# Throughput Notes
This document tracks *throughput-focused* changes (encode/decode, ingest/extract) and provides a stable place to anchor profiling/benchmark work.
## 2026-01-01: Reversible VSA encode/decode hot path
### What changed
- `SparseVec::encode_block` no longer allocates per-block permutation vectors.
- Previously it built `block_indices` + `permuted_indices` to compute `base_idx`.
- Now it computes `base_idx = (i + shift) % DIM` directly.
- `SparseVec::decode_data` / `decode_block` are now bounded by `expected_size`.
- `decode_block` accepts `max_len` so decoding work scales with the caller’s expected output size.
- `SparseVec::decode_block` membership checks no longer use `Vec::contains`.
- It now uses `binary_search` on sorted `pos`/`neg` indices.
- This removes the nested linear scan that dominated decode time.
### Why it matters
- Ingest/extract calls reversible encode/decode per chunk; decode membership checks were previously the most obvious algorithmic hotspot.
- Bounding decode by the caller’s expected output size prevents unnecessary probe work on short final chunks.
### Verification
- `cargo test` passes including `tests/qa_comprehensive.rs`.
### Next throughput targets (not implemented yet)
- Replace `HashSet`-heavy `bundle`, `bind`, and `cosine` with merge-based set operations on sorted indices.
- Precompute and cache `path_shift` per file path during ingest/extract.
- Stream ingest/extract I/O (avoid whole-file buffers), then parallelize per-chunk encode/decode.
## 2026-01-01: Bundling modes baselines (pairwise vs sum-many vs hybrid)

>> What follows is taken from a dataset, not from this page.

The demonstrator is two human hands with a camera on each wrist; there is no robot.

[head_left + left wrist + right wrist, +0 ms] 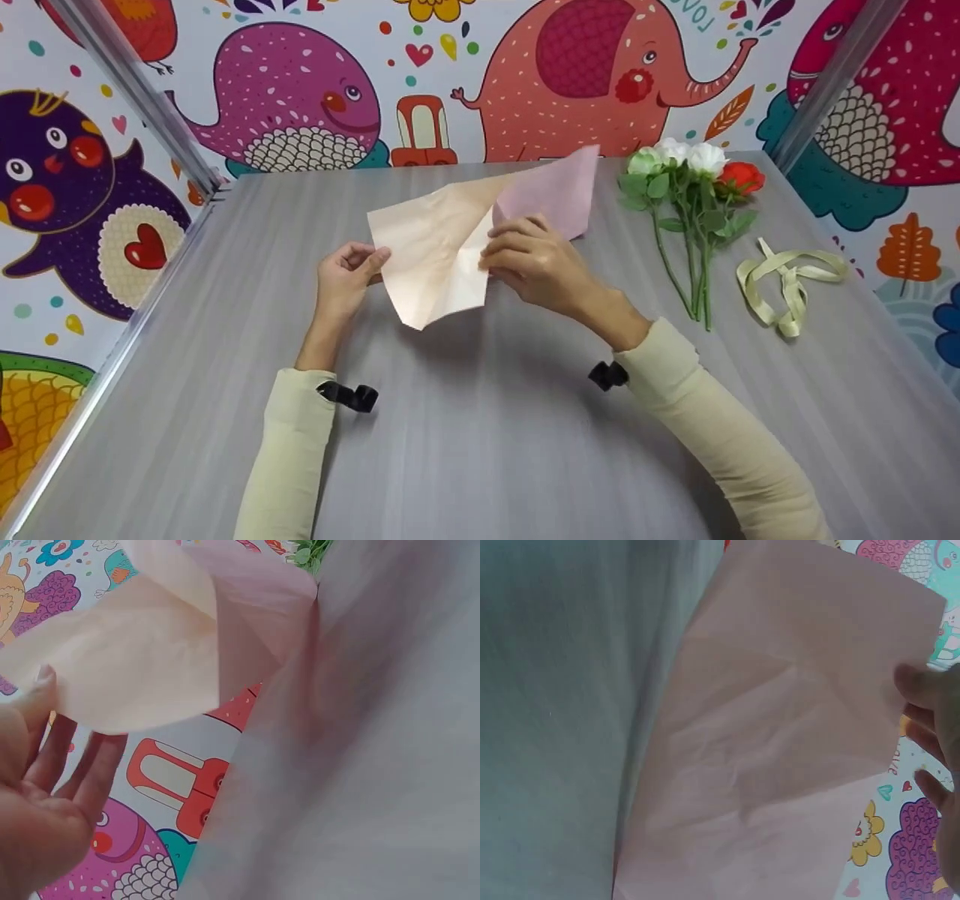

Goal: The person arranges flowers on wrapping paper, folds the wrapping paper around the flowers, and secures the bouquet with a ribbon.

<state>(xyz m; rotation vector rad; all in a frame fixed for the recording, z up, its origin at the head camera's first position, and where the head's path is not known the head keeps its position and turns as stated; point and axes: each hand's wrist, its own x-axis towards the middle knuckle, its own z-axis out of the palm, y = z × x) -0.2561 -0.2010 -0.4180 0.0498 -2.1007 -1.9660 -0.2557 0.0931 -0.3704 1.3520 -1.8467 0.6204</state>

This project now exposes multiple bundling semantics:
- `SparseVec::bundle` (pairwise conflict-cancel): fast and sparse, but not associative across 3+ vectors.
- `SparseVec::bundle_sum_many`: associative (order-independent), but higher constant-factor cost.
- `SparseVec::bundle_hybrid_many`: chooses between the above using a constant-time collision-risk estimate.
### Recorded benchmarks
From `cargo bench --bench vsa_ops` (release):
- `bundle_modes/pairwise_sparse`: ~81.5 ns
- `bundle_modes/sum_many_sparse`: ~180.4 ns
- `bundle_modes/hybrid_sparse`: ~100.2 ns
- `bundle_modes/pairwise_dense`: ~31.7 µs
- `bundle_modes/sum_many_dense`: ~105.1 µs
- `bundle_modes/hybrid_dense`: ~105.1 µs
Mid-density (packed-threshold probe; `mid_lo` is below `DIM/4` for a pairwise op, `mid_hi` is above):
- `bundle_modes/pairwise_mid_lo`: ~9.93 µs
- `bundle_modes/sum_many_mid_lo`: ~24.45 µs
- `bundle_modes/hybrid_mid_lo`: ~24.63 µs
- `bundle_modes/pairwise_mid_hi`: ~11.44 µs
- `bundle_modes/sum_many_mid_hi`: ~28.72 µs
- `bundle_modes/hybrid_mid_hi`: ~28.70 µs
From `cargo bench --features bt-phase-2 --bench vsa_ops` (release):
- `bundle_modes/pairwise_sparse`: ~83.0 ns
- `bundle_modes/sum_many_sparse`: ~170.8 ns
- `bundle_modes/hybrid_sparse`: ~109.1 ns
- `bundle_modes/pairwise_dense`: ~19.8 µs
- `bundle_modes/sum_many_dense`: ~102.4 µs
- `bundle_modes/hybrid_dense`: ~103.9 µs
Mid-density (same inputs as above):
- `bundle_modes/pairwise_mid_lo`: ~8.79 µs
- `bundle_modes/sum_many_mid_lo`: ~24.90 µs
- `bundle_modes/hybrid_mid_lo`: ~25.05 µs
- `bundle_modes/pairwise_mid_hi`: ~9.11 µs
- `bundle_modes/sum_many_mid_hi`: ~28.81 µs
- `bundle_modes/hybrid_mid_hi`: ~29.38 µs
### Notes and tuning rationale
- The `bt-phase-2` packed fast path materially improves *dense pairwise* bundling.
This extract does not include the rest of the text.